## ACTIVITY
Please give back each line of the material unchanged, but without the images.

*** Begin section ***

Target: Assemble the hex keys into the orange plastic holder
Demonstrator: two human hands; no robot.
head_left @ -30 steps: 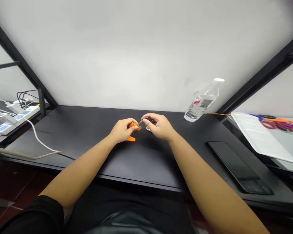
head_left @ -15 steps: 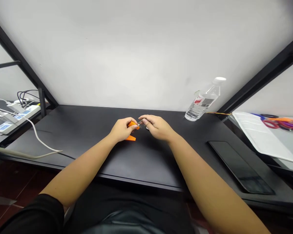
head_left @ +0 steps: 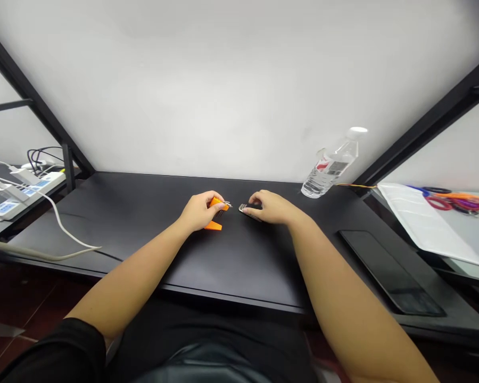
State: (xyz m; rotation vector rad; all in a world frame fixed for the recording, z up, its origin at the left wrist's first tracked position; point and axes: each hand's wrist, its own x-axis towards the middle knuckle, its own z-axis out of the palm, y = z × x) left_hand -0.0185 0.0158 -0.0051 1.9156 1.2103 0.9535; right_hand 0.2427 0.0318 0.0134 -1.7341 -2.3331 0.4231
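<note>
My left hand [head_left: 199, 211] is closed on a small orange holder [head_left: 217, 202], from which thin metal pieces stick out toward the right. Just below those fingers, a flat orange piece [head_left: 213, 226] lies on the black table. My right hand [head_left: 272, 207] is over the table to the right, fingers curled, at a group of small metal pieces [head_left: 245, 208]. Its thumb touches them; whether the fingers grip one is hidden. A gap of bare tabletop separates the two hands.
A water bottle [head_left: 330, 166] stands tilted in view at the back right. A black tablet [head_left: 391, 272] lies at the right, near a white padded sheet [head_left: 431, 223] and coloured rings [head_left: 455, 202]. A power strip [head_left: 27, 196] with white cables [head_left: 64, 226] is at the left.
My right hand has moved right, away from my left hand and down to the metal pieces on the table. My left hand has stayed in place with the orange holder.
</note>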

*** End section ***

## SOLUTION TO THIS EXERCISE
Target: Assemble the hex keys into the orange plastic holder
Demonstrator: two human hands; no robot.
head_left @ -30 steps: 
head_left @ -15 steps: 
head_left @ +0 steps: 
State: (xyz m; rotation vector rad; all in a world frame fixed for the recording, z up, its origin at the left wrist's first tracked position; point and axes: each hand's wrist, its own x-axis towards the middle knuckle, its own z-axis out of the palm, y = z × x) left_hand -0.0185 0.0158 -0.0051 1.9156 1.2103 0.9535; right_hand 0.2427 0.0318 0.0134 -1.7341 -2.3331 0.4231
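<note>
My left hand [head_left: 199, 211] is closed on a small orange holder [head_left: 217, 202], from which thin metal pieces stick out toward the right. Just below those fingers, a flat orange piece [head_left: 213, 226] lies on the black table. My right hand [head_left: 272, 207] is over the table to the right, fingers curled, at a group of small metal pieces [head_left: 245, 208]. Its thumb touches them; whether the fingers grip one is hidden. A gap of bare tabletop separates the two hands.
A water bottle [head_left: 330, 166] stands tilted in view at the back right. A black tablet [head_left: 391, 272] lies at the right, near a white padded sheet [head_left: 431, 223] and coloured rings [head_left: 455, 202]. A power strip [head_left: 27, 196] with white cables [head_left: 64, 226] is at the left.
My right hand has moved right, away from my left hand and down to the metal pieces on the table. My left hand has stayed in place with the orange holder.
</note>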

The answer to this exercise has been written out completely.